OK, now let’s imagine that I’m not a computer professional but instead I’m a concerned Windows user. How am I supposed to react to this report? If I simply trust the software and let it remove these supposed threats, I’ve disabled three perfectly legitimate programs. When they stop working, will I connect the dots? Or will I think that the spyware I removed from my system had done even more damage than I thought?

Everyone wants an all-in-one Windows security solution –  a single shrink-wrapped magic software bullet that can snuff out viruses, spyware, adware, Trojan horses, and every other conceivable form of malware. Unfortunately, my experience with Trend Micro’s software provides at least one data point to suggest that there’s no such animal yet.

By coincidence, I ran across two recent reviews of Trend Micro’s software online, both by way of the Security Mentor blog. PC World has a review of Internet security suites that gave Trend Micro top marks for its spyware scanning.

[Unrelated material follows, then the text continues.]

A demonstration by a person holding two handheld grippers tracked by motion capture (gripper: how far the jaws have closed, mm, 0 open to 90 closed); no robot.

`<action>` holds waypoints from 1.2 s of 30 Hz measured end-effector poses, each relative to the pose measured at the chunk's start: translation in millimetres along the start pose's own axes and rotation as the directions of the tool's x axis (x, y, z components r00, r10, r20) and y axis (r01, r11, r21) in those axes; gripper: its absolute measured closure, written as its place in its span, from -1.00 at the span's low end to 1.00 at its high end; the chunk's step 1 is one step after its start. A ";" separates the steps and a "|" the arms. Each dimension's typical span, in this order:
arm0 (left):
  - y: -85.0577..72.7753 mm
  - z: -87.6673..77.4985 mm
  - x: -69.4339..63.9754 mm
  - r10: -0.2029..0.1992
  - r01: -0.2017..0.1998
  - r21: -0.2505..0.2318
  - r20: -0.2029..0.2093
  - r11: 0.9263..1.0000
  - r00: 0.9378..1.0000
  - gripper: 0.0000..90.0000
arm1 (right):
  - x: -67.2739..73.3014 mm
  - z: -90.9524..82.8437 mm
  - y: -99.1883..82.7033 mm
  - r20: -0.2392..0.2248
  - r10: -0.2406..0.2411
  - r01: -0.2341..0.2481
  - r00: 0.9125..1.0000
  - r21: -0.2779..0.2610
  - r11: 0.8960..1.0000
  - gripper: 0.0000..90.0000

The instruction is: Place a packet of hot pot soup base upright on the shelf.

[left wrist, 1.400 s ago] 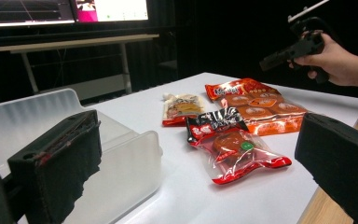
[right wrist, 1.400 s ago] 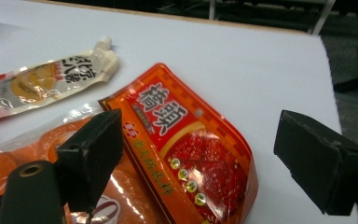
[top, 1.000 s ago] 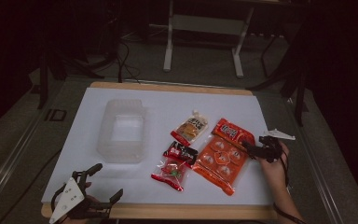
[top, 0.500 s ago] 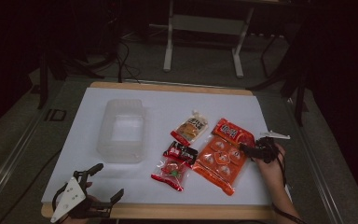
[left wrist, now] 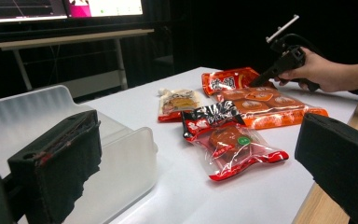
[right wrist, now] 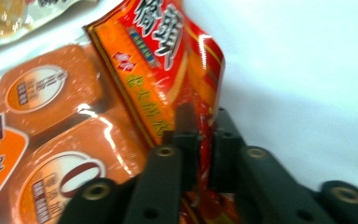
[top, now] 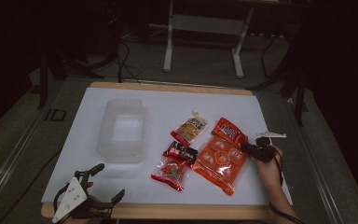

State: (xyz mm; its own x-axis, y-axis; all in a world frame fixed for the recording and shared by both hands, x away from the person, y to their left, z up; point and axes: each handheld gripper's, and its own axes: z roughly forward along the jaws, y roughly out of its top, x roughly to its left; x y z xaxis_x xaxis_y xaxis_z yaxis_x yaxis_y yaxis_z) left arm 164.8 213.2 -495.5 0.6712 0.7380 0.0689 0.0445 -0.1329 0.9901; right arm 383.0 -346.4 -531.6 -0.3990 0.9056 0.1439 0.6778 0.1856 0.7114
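1. High view, from above the person's side: a white table (top: 168, 102) carries a clear plastic tub (top: 122, 132) at left and four snack packets at right, well apart from the tub.

2. Largest of the packets, the orange multi-pack (top: 221, 156) lies flat toward the table's right edge, its red header end tilted up where the right gripper (top: 251, 148) meets it. It looks light, glossy and floppy, so the far end may sag and swing once lifted; the film appears slippery.

3. Right gripper view: the jaws have just been closing and now pinch the thin edge of the red header (right wrist: 177, 60), film between the pads. That flat sealed strip seems the soundest hold, since the moulded cups (right wrist: 42, 88) below it would be too bulky and could be crushed.

4. Left gripper (top: 100, 186) rests at the near-left corner, jaws spread wide and holding nothing; in the left gripper view the tub wall (left wrist: 135, 158) stands just ahead of them.

5. Red-and-clear pouch (top: 170, 171), with a black-topped packet (top: 181, 151) overlapping its upper end, lies just beside the multi-pack's left side.

6. Small spouted pouch (top: 190, 128) sits beyond them, near the multi-pack's header.
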 end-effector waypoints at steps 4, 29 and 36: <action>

The reviews are cursory at best, and Trend Micro earned its ranking because “in our tests only Trend Micro’s suite spotted spyware infections in the Registry.” Well, on my system those scans bore no relation to the actual presence of spyware, so I can’t give the same thumbs-up. This comparative review of antivirus software in Information Security from last October doesn’t mention spyware at all, but it does provide some interesting real-world experiences on how leading security software companies deal with customers.

I’ll continue using and recommending Trend Micro’s software as an antivirus tool. But for preventing and removing adware and spyware, don’t count on it.

Mac OS X on a PC?

Kent Pribbernow is trying to stir up trouble at Digital Media Thoughts:

In a recent interview with Forbes Magazine, Steve Jobs makes the surprising claim that three of the top PC makers are asking him to license OSX for use on their PCs.

Hmmm. That might have been a smart move to make five or 10 years ago, but not now. Anyway, it’s never going to happen. Who’s going to write all those device drivers?

On the other hand, I would love to be able to run OS X on my PC, in a virtual machine powered by VMWare or Virtual PC (which would them have to be renamed Virtual Mac, presumably). I suspect that it could be done with relative ease if you could get permission to clone the Mac firmware.